ASSIGNMENT
Exactly the lines below starting at the line with "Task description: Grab" and ending at the line with "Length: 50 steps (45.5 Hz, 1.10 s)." are wanted, with both ends included. Leave out the pictures and add no other lines.

(Collected data entries)
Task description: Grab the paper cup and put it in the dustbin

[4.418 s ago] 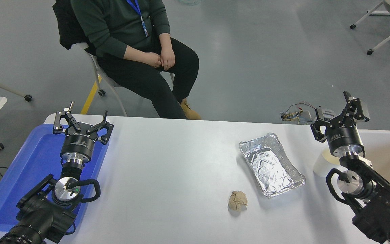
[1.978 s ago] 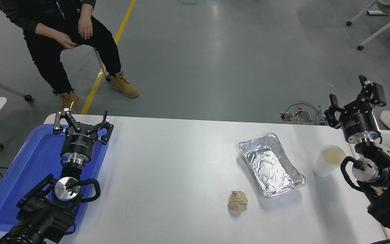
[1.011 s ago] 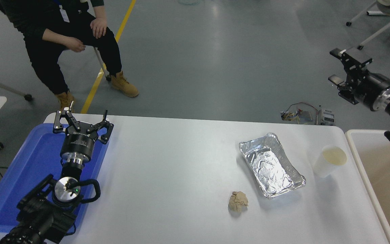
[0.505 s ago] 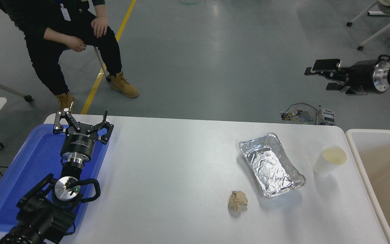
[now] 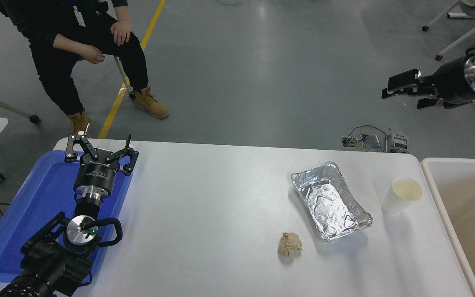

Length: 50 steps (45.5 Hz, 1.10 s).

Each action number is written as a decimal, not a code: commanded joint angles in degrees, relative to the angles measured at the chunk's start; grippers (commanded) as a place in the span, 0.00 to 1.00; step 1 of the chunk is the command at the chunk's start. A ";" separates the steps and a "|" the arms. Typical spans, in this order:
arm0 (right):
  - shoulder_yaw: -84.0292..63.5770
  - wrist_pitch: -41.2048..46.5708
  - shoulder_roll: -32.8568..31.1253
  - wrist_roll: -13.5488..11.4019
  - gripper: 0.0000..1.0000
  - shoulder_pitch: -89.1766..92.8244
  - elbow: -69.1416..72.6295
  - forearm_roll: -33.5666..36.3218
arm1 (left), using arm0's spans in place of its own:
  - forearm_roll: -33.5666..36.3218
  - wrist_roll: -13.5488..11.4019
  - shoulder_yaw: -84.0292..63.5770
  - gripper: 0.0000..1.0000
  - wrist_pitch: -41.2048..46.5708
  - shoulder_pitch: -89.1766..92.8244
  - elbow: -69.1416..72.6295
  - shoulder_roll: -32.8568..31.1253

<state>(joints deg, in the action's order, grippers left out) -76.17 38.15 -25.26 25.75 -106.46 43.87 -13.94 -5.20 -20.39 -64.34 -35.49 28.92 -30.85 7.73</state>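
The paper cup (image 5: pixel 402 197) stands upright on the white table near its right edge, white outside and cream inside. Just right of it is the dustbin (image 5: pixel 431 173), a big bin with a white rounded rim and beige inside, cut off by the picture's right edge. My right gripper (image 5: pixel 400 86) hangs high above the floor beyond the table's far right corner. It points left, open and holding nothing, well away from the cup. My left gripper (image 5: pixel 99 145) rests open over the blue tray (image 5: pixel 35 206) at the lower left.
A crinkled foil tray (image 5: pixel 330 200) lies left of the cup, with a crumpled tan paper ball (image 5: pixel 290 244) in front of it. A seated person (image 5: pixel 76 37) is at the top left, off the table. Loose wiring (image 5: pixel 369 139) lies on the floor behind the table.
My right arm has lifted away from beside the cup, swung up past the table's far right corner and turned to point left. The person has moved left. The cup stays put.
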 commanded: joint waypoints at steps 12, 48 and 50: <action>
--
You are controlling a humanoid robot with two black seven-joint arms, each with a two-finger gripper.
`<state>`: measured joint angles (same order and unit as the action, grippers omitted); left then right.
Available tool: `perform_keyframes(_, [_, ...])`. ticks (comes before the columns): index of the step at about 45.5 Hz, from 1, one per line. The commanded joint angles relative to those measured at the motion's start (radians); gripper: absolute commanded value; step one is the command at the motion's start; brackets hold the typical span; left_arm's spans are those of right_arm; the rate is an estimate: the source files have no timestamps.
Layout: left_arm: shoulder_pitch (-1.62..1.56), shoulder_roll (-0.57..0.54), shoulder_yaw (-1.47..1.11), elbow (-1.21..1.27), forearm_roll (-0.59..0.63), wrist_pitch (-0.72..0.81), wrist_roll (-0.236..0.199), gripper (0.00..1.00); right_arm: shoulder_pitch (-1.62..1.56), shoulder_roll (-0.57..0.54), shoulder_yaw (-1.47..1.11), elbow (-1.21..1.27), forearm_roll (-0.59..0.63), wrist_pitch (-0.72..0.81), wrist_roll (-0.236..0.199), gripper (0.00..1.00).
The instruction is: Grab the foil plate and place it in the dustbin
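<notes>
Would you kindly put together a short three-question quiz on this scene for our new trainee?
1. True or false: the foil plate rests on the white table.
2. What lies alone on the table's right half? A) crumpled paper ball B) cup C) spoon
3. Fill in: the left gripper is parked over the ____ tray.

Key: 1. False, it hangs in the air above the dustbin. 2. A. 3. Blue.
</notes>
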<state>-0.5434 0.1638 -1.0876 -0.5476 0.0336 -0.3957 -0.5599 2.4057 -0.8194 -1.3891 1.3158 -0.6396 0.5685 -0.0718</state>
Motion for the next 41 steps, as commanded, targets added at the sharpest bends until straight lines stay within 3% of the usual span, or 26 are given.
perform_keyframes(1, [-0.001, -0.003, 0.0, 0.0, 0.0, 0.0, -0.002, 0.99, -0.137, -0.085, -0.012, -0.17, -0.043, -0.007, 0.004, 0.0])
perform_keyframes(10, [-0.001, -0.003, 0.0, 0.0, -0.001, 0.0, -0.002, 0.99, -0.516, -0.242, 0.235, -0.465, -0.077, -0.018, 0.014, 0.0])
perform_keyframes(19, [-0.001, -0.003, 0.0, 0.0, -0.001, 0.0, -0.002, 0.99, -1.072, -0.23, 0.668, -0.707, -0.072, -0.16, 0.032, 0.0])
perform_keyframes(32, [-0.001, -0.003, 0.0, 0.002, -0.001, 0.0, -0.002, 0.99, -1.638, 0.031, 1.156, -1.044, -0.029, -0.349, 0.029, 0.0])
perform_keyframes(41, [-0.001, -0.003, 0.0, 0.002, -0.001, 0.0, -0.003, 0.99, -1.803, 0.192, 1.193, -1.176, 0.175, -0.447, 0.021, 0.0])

EXERCISE RESPONSE
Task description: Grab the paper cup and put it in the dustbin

[4.418 s ago] 
[1.978 s ago] 
[1.011 s ago] 
[0.505 s ago] 
[now] 

Length: 50 steps (45.5 Hz, 1.10 s).

There's no more to this exercise.